Is there any numpy group by function?
Is there any function in numpy to group this array down below by the first column?
I couldn't find any good answer over the internet..
>>> a
array([[ 1, 275],
[ 1, 441],
[ 1, 494],
[ 1, 593],
[ 2, 679],
[ 2, 533],
[ 2, 686],
[ 3, 559],
[ 3, 219],
[ 3, 455],
[ 4, 605],
[ 4, 468],
[ 4, 692],
[ 4, 613]])
Wanted output:
array([[[275, 441, 494, 593]],
[[679, 533, 686]],
[[559, 219, 455]],
[[605, 468, 692, 613]]], dtype=object)
Solution 1:
Inspired by Eelco Hoogendoorn's library, but without his library, and using the fact that the first column of your array is always increasing (if not, sort first with a = a[a[:, 0].argsort()]
)
>>> np.split(a[:,1], np.unique(a[:, 0], return_index=True)[1][1:])
[array([275, 441, 494, 593]),
array([679, 533, 686]),
array([559, 219, 455]),
array([605, 468, 692, 613])]
I didn't "timeit" ([EDIT] see below) but this is probably the faster way to achieve the question :
- No python native loop
- Result lists are numpy arrays, in case you need to make other numpy operations on them, no new conversion will be needed
- Complexity looks O(n) (with sort it goes O(n log(n))
[EDIT sept 2021] I ran timeit on my Macbook M1, for a table of 10k random integers. The duration is for 1000 calls.
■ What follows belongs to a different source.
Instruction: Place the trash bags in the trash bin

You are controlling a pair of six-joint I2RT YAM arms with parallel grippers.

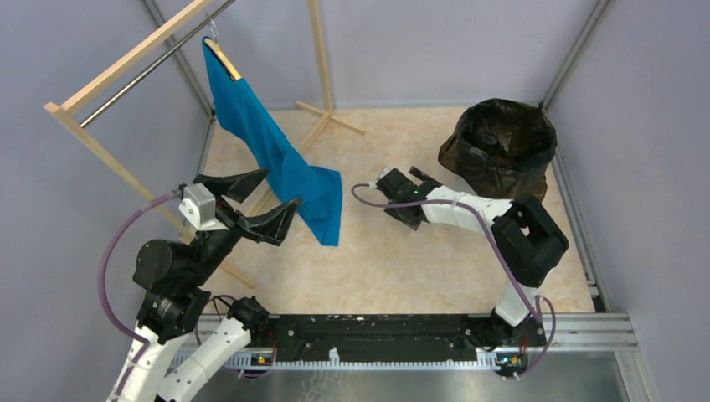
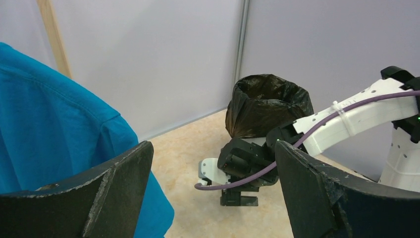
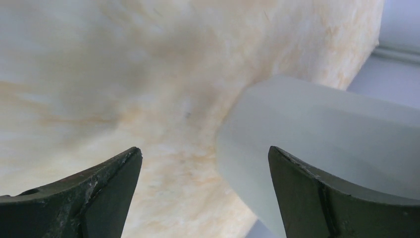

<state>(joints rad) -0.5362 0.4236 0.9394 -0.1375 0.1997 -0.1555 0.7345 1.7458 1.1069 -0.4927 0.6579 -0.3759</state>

>>> a = np.random.randint(5, size=(10000, 2)) # 5 different "groups"
# Only the sort
>>> a = a[a[:, 0].argsort()]
⏱ 116.9 ms
# Group by on the already sorted table
>>> np.split(a[:, 1], np.unique(a[:, 0], return_index=True)[1][1:])
⏱ 35.5 ms
# Total sort + groupby
>>> a = a[a[:, 0].argsort()]
>>> np.split(a[:, 1], np.unique(a[:, 0], return_index=True)[1][1:])
⏱ 153.0 ms 👑
# With numpy-indexed package (cf Eelco answer)
>>> npi.group_by(a[:, 0]).split(a[:, 1])
⏱ 353.3 ms
# With pandas (cf Piotr answer)
>>> df = pd.DataFrame(a, columns=["key", "val"]) # no timer for this line
>>> df.groupby("key").val.apply(pd.Series.tolist)
⏱ 362.3 ms
# With defaultdict, the python native way (cf Piotr answer)
>>> d = defaultdict(list)
for key, val in a:
d[key].append(val)
⏱ 3543.2 ms
# With numpy_groupies (cf Michael answer)
>>> aggregate(a[:,0], a[:,1], "array", fill_value=[])
⏱ 376.4 ms
Second timeit scenario, with 500 different groups instead of 5. I'm surprised about pandas, I ran several times, but it just behave badly in this scenario.
>>> a = np.random.randint(500, size=(10000, 2))
just the sort 141.1 ms
already_sorted 392.0 ms
sort+groupby 542.4 ms
pandas 2695.8 ms
numpy-indexed 800.6 ms
defaultdict 3707.3 ms
numpy_groupies 836.7 ms
[EDIT] I improved the answer thanks to ns63sr's answer and Behzad Shayegh (cf comment) Thanks also TMBailey for noticing complexity of argsort is n log(n).
Solution 2:
The numpy_indexed package (disclaimer: I am its author) aims to fill this gap in numpy. All operations in numpy-indexed are fully vectorized, and no O(n^2) algorithms were harmed during the making of this library.
import numpy_indexed as npi
npi.group_by(a[:, 0]).split(a[:, 1])
Note that it is usually more efficient to directly compute relevant properties over such groups (ie, group_by(keys).mean(values)), rather than first splitting into a list / jagged array.